In our kitchen, most savory dishes begin with garlic. Minced in sauces, chopped in soups, sliced and sautéed, roasted whole–we love our garlic! And like everything else we’ve raised, we think homegrown garlic is best. Thankfully, learning how to grow garlic isn’t all that hard.
When To Plant Garlic
Growing garlic is on our gardening minds right now, as it is best planted in the fall or winter. Gardeners in warm southern climates can plant garlic in late winter, but here in our true winter climate with guaranteed freezes, we plant it before the first heavy frost and snowfall. The plants appreciate a little time to develop roots before the ground freezes.

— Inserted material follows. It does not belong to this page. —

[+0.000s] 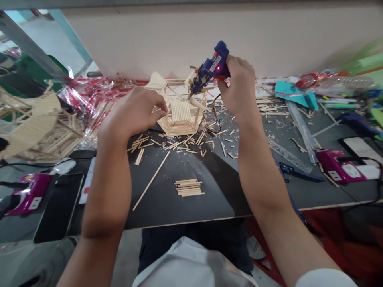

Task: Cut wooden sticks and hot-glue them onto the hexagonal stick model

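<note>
A small model built of thin wooden sticks [180, 111], with slatted panels and a many-sided base, stands at the back of the dark table. My right hand [241, 85] grips a blue hot glue gun [214, 65] with its red light lit. Its dark, residue-covered nozzle points down to the left at the model's upper part; whether the tip touches cannot be made out. At the model's left side, my left hand [136, 109] has its fingers curled in, closed on the model's edge. The hand covers part of that side.
Cut stick pieces [191, 143] litter the table; a short row of sticks [189, 187] lies near the front edge. Another stick model [38, 123], a phone [60, 207] and a purple power socket [31, 193] are left. A second purple socket [339, 165] and glue gun [360, 121] are right.
</note>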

Garlic is not hard to grow. Put a little thought into the location and a little time into soil preparation and acquiring seed garlic, and you’ll likely be rewarded next year with a supply of your own fresh garlic to spice up your cuisine.
Where Garlic Grows Best
A sunny location is a key to growing good garlic. Avoid planting where garlic, onions, or other alliums have grown the previous year. The best planting bed would have fertile soil aerated with plenty of organic matter. The soil should drain well–raised beds work great–and have average pH (around 6.5).
Planting Seed Garlic
Garlic is not easily reproduced by seed, so unless you have endless patience and years to wait, I suggest starting with garlic cloves. Grocery store garlic may have been treated with substances that prevent growth, so good seed garlic heads are a wise investment the first year. After that, you can save some of your own garlic for planting the following year.
Seed garlic heads can be purchased from garden stores, nurseries, or trusted local garlic growers. Ask neighbors what varieties of garlic grow well in your area. Soft-neck garlic is the familiar basic grocery store garlic. Stiff-neck garlic, with cloves surrounding a stiff stem, usually stores better than soft-neck. Mild elephant garlic, which is actually a large leek relative, is treated like garlic and grown the same way.
Choose heads with large cloves, as larger garlic cloves will usually produce larger garlic heads. Before planting, separate the cloves carefully without removing the tiny roots at the bottom. Some gardeners peel the cloves to eliminate any hidden fungi or insect eggs, but that’s optional. Plant the cloves roots down, pointy ends up, about 6” apart in holes about 3” deep.
In climates where the ground freezes, mulch the garlic with several inches of straw, leaves, or other material. Containers planted with garlic should be protected around the sides and underneath. Tucked in for the winter, garlic plants will begin to establish themselves and should tolerate even bitter cold and heavy snow.
Growing Garlic In Containers
Garlic can be grown in containers as long as the wintering plants are insulated from the cold in all directions. A minimum of 12” soil depth is a good idea. The roots don’t actually need that much space, but the soil will serve as a barrier from the cold. Also, shorter containers will dry out faster during the growing season.
If you decide to grow garlic in a container, I recommend using a self watering planter that promotes moist but not wet soil. Spacing inside of a container is about two inches from any of the sides and six inches or so apart, just like in a regular garden bed.
When To Harvest Garlic
In early spring you’ll find green sprouts under the mantle of mulch. Rake the mulch away from the garlic plants to give them fresh air. During the spring and early summer, the garlic bulb will continue to develop as the plant sends up green leaves.
Each plant will send up a garlic scape, a curly stalk with a bulb at the top. The scapes should be cut off so the plant will put all its energy into the garlic bulb growth. Use shears or a sharp knife to avoid damaging the garlic plant.
Scapes are actually a trendy veggie these days, in demand at farmers’ markets. Served raw or cooked, scapes are often used for sautés and as an accent or garnish similar to a green onion. Scapes lend a garlic flavor to any dish and make a spectacular garlic pesto.
After cutting off the scapes, leave the garlic plant in the ground until the leaves have died down. This may take several weeks. Then carefully lift or dig up the bulbs with a fork or shovel, trying to keep the stalks intact.
How To Store Garlic
Your garlic can be used immediately, frozen, or cured for storage and later use. Any bulbs or cloves that were damaged by insects or during harvesting should be used quickly and not saved for storage. Just cut out the damaged part and the rest should be fine for cooking.
Garlic cloves can also be canned in a pressure canner, but NOT in a water bath canner. Garlic is a low acid vegetable, and botulism can result from improper canning. It is also unsafe to store garlic in oil at room temperature or in the refrigerator unless it has been pressure canned. Consult your local extension office for safe processing information.
There are several ways to cure garlic. Braiding the stalks is a creative and decorative method. Or you can lay the plants out on a screen with air circulation. They can also be dried on newspaper if turned frequently. When dry, remove the bulbs from the stalks and store in a cool dry area.
Save some of the largest and healthiest looking bulbs for planting in the fall. “Selective breeding” with your best seed garlic can improve your crop year by year.
When fall rolls around again, prepare a different planting bed and start your second generation of homegrown garlic!